• [What you will do] Your response must be an exact transcription of the lines from the one containing "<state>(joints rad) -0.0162" through the final line of the data.

Data shown START

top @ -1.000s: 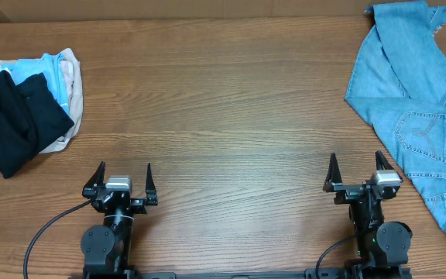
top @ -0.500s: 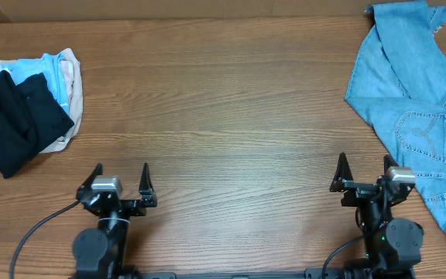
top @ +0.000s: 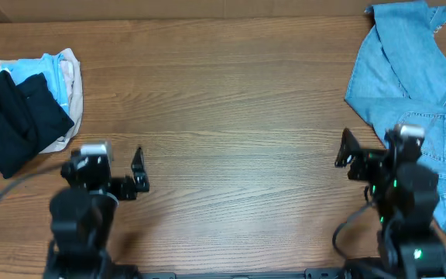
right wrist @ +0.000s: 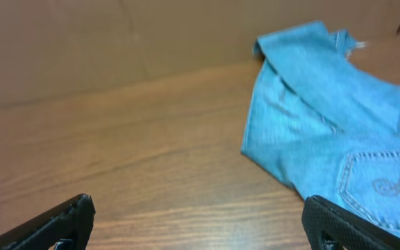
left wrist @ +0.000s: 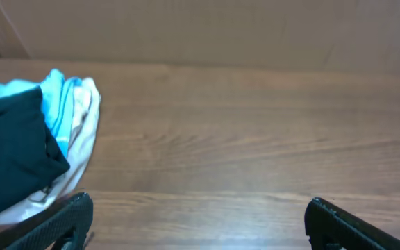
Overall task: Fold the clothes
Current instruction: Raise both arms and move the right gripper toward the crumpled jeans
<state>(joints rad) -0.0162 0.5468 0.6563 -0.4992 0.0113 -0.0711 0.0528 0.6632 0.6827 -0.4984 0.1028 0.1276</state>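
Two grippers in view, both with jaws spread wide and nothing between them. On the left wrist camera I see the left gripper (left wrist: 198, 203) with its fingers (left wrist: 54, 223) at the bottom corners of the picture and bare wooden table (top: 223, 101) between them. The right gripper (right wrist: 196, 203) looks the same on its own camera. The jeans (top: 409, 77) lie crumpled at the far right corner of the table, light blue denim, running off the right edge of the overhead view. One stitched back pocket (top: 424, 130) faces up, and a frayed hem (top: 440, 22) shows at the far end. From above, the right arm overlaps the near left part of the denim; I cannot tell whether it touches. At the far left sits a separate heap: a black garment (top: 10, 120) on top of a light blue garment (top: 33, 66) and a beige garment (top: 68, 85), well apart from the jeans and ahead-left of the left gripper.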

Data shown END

• [Response to this exercise]
<state>(joints rad) -0.0162 0.5468 0.6563 -0.4992 0.0113 -0.0711 0.0528 0.6632 0.6827 -0.4984 0.1028 0.1276</state>
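Two grippers in view, both with jaws spread wide and nothing between them. On the left wrist camera I see the left gripper (left wrist: 198, 203) with its fingers (left wrist: 54, 223) at the bottom corners of the picture and bare wooden table (top: 223, 101) between them. The right gripper (right wrist: 196, 203) looks the same on its own camera. The jeans (top: 409, 77) lie crumpled at the far right corner of the table, light blue denim, running off the right edge of the overhead view. One stitched back pocket (top: 424, 130) faces up, and a frayed hem (top: 440, 22) shows at the far end. From above, the right arm overlaps the near left part of the denim; I cannot tell whether it touches. At the far left sits a separate heap: a black garment (top: 10, 120) on top of a light blue garment (top: 33, 66) and a beige garment (top: 68, 85), well apart from the jeans and ahead-left of the left gripper.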

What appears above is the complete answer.